Im Juni 2008 nahm die israelische Regierung erneut Kontakt mit BGG auf, um den Vertrag dringend neu auszuhandeln. Im UN-Bericht heißt es: “Die Entscheidung, die Verhandlungen mit BGG zu beschleunigen, fiel zeitlich mit der Planung einer israelischen Militäroperation in Gaza zusammen, wobei es den Anschein hat, dass die israelische Regierung vor der Militäroperation, die sich bereits in einem fortgeschrittenen Planungsstadium befand, eine Vereinbarung mit BGG erzielen wollte.”

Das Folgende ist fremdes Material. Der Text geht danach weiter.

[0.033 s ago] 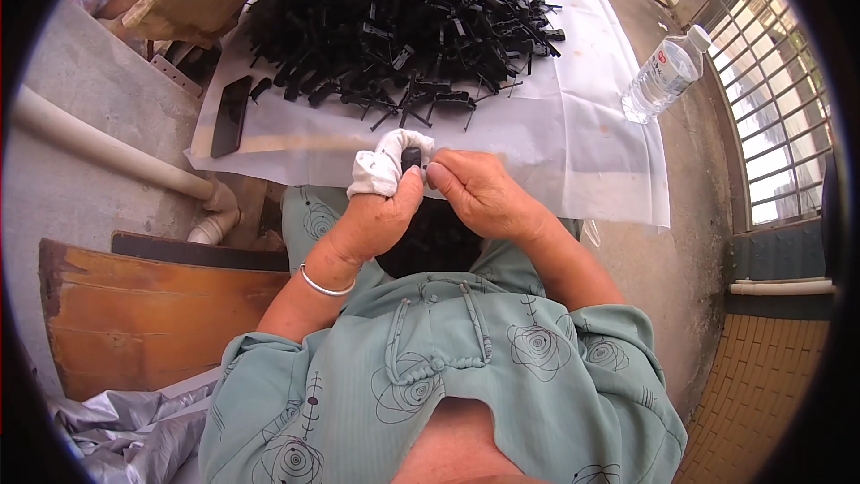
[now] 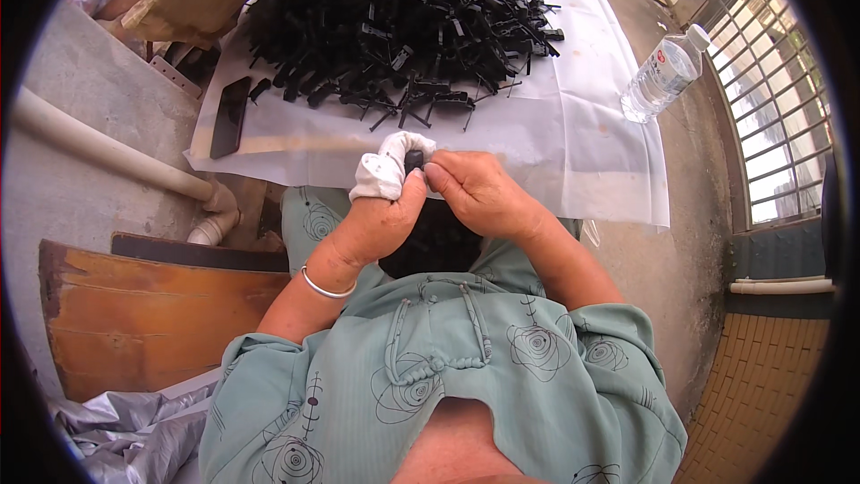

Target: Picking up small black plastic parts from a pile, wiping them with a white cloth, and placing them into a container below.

Mit dem Einmarsch Israels in den Gazastreifen im Dezember 2008 wurden die palästinensischen Gasfelder unter israelische Kontrolle gebracht – unter Missachtung des Völkerrechts. Seitdem hat BGG mit der israelischen Regierung zu tun. Die UNO schätzt den Schaden für das palästinensische Volk auf mehrere Milliarden Dollar.

Aber mehr Gas für alle anderen.

Die Situation in Palästina ist komplexer als die Lage der Gasfelder, aber Geopolitik und Geologie weisen ähnliche Wege. In der EU ist die Nachfrage nach Gas, das von den Verbündeten genehmigt wurde, höher denn je, was vielleicht dazu führt, dass man sich erdreistet, die Kriegsverbrechen Israels zu unterstützen und gleichzeitig die Russlands zu verurteilen. Was die USA betrifft, so ist ein Netz von Pipelines ein Netz von Abhängigen, die ihre Hegemonie weniger bedrohen, wenn ihre eigene Energie von dem 51. Bei all diesen Berechnungen werden Palästinenser ermordet – eine weitere externe Auswirkung der Petrostate, die von unseren derzeitigen Führern nie berücksichtigt wird.